Fernanda Maria canta
Saudade, vai-te embora
de Júlio de Sousa
Fernanda Maria, voz nostálgica, impregnada de sentimento, de saudade de tragédia e nostalgia, voz que chega aos nossos corações, pois é também uma voz bem timbrada que nos atrai e seduz, é uma mulher com garra e convicções, é bem uma “Castiça Cantadeira de Fados” qualidades que infelizmente vem sendo difícil de encontrar, porque a Alma de Cantadeira de Fados, não é um exercício nem uma aprendizagem, é um dom que Deus dá, a alguns.
Fernanda Maria por Cralos Conde
Quando a Fernanda Maria
Canta o que sabe cantar,
Pôe na voz toda a magia
Que o fado tem p´ra nos dar!
E ao coar pela garganta
Essa toada dolente,
Sabe sentir o que canta
Porque só canta o que sente!
P´la voz que a todos seduz
Tem o nome consagrado,
De uma estrela que reluz
No firmamento do Fado!
Falar de “coisas” simples, é difícil.
Falar de “sentimento” é complicado, e mesmo arriscado.
Diz a singular sabedoria “não é fadista quem quer / mas sim quem nasceu fadista”.
O que é isto de se “nascer” fadista? “Fadista” diz-se do intérprete de Fado que canta com “alma”, independentemente da sua origem territorial, sexo ou idade, quer seja profissional ou amador.
Sabemos quão peculiar é esta forma de canto e quanta “raça” se exige a um/uma intérprete até se lhe poder chamar, com orgulho bairrista - “Fadista de Raça”.
Sempre existiram grandes fadistas para todo o Fado. Creio mesmo que estariam sempre em consonância com as épocas e ambientes em que viveram. Desde Maria Cesária e Severa (primeira metade do século XIX) até aos nossos dias, muitos foram os nomes femininos e masculinos, nobres e plebeus, de vozes urbanas ou rústicas, vindos das grandes cidades do litoral ou do interior, das aldeias ou das ilhas, que arrebataram com os seus poemas eruditos ou populares, numa mensagem transcendente, a nossa alma Lusa e nómada.

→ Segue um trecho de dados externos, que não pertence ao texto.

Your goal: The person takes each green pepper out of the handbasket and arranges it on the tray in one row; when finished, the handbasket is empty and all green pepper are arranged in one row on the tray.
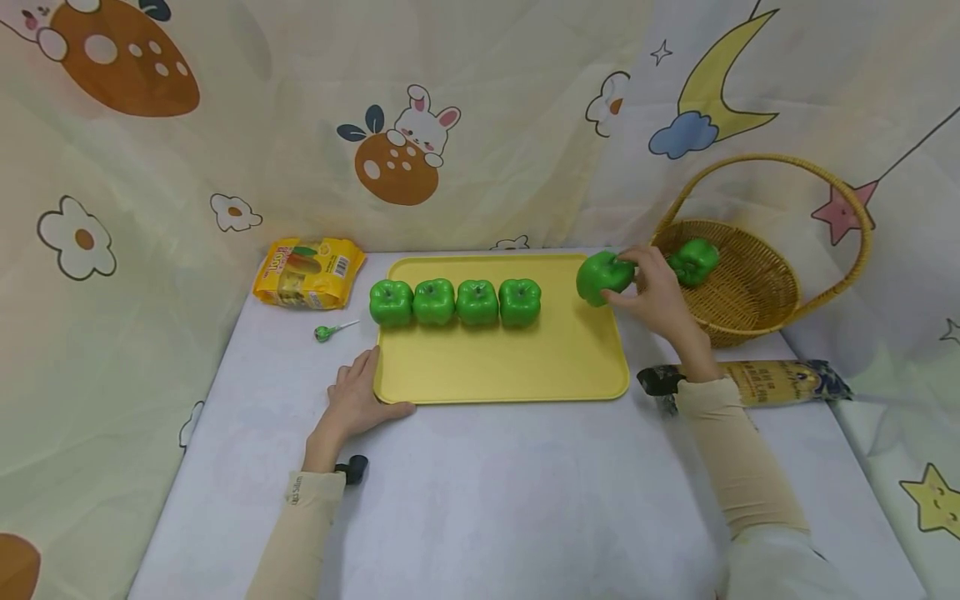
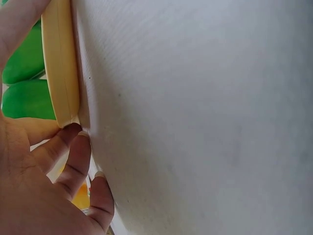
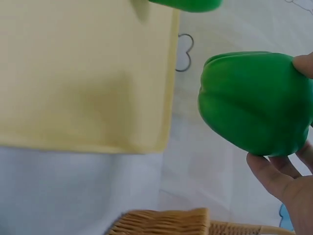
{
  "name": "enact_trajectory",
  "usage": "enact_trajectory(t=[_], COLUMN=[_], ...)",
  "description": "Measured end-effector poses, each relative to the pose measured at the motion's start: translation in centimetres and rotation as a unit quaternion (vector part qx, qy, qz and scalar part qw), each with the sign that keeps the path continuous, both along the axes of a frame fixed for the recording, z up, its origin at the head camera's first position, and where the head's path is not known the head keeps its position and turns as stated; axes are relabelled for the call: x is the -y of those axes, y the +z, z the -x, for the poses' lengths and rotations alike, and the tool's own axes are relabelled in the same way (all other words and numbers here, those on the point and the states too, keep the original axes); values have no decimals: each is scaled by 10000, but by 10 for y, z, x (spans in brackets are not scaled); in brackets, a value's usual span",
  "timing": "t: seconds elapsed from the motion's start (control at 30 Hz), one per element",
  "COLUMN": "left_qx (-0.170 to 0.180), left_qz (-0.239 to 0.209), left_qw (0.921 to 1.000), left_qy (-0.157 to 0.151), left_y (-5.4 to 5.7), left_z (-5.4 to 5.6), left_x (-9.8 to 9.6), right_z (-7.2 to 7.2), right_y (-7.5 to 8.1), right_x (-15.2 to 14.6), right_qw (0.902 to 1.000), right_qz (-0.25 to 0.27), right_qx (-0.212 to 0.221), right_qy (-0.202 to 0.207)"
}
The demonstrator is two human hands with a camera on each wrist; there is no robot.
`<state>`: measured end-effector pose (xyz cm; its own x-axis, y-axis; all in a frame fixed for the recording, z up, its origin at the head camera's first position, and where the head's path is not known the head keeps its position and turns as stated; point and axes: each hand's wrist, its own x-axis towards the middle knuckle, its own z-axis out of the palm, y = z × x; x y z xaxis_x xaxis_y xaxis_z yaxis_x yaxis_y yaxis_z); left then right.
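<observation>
My right hand [image 1: 660,296] grips a green bell pepper [image 1: 602,277] between thumb and fingers, above the back right corner of the yellow tray [image 1: 502,367]. The right wrist view shows this bell pepper [image 3: 254,103] held from one end, raised off the surface. Several matching bell peppers [image 1: 477,302] stand side by side in a row on the tray's left half. At the tray's front left corner rests my left hand [image 1: 358,396], thumb along the front edge and fingers at the left edge. Another green bell pepper [image 1: 694,261] lies in the wicker basket [image 1: 750,292].
A yellow snack bag [image 1: 309,273] lies at the back left, with a small green lollipop [image 1: 324,333] in front of it. On the right, a long printed package [image 1: 780,382] lies partly behind my right forearm. The basket's tall handle [image 1: 862,242] arches over it.
</observation>
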<state>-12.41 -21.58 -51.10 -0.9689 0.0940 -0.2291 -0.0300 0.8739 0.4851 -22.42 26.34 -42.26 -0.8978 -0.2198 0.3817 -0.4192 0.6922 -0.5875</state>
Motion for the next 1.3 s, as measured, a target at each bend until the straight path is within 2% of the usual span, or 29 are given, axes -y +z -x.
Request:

Num popular Bairro de Lisboa, Mouraria – ali mesmo onde a tradição diz ter nascido o Fado – nasceu ela. Ela, Fernanda Maria !
Tudo o que se espera do Fado; tudo o que o Fado nos pode transmitir; tudo o que podemos definir como Fado, nasceu por destino na expressão involuntária e no arrebatamento emocional desta senhora-intérprete.
O “estilo” valoriza e define um/uma Fadista.
Cada intérprete “cria” (ou deveria criar, não imitar!) a sua forma de dizer e, aliando-a à palavra no contorno melódico da sua íntima expressão de sentir, ela dá-nos a justa medida da sua entrega. É neste momento que a “transfusão” se processa. É justamente por isso que quem escuta o Fado, mesmo sem saber o que dizem as palavras, sabe o que dizem os corações. O Fado é um Canto primordial ao Sentimento.
Acredito que o mesmo “sentir” que acompanhou a gesta portuguesa desde o alvor da nossa nacionalidade, com mais ou menos influências nos ritmos e nos cantos da nossa diáspora, continua presente.
Ninguém no mundo saberá melhor sentir ou descrever Saudade como num Fado um Português !. E ninguém ficará indiferente ao timbre, ao gesto, à emoção, à entrega, à luminosidade, à intenção, à musicalidade, à dicção e à presença de Fernanda Maria.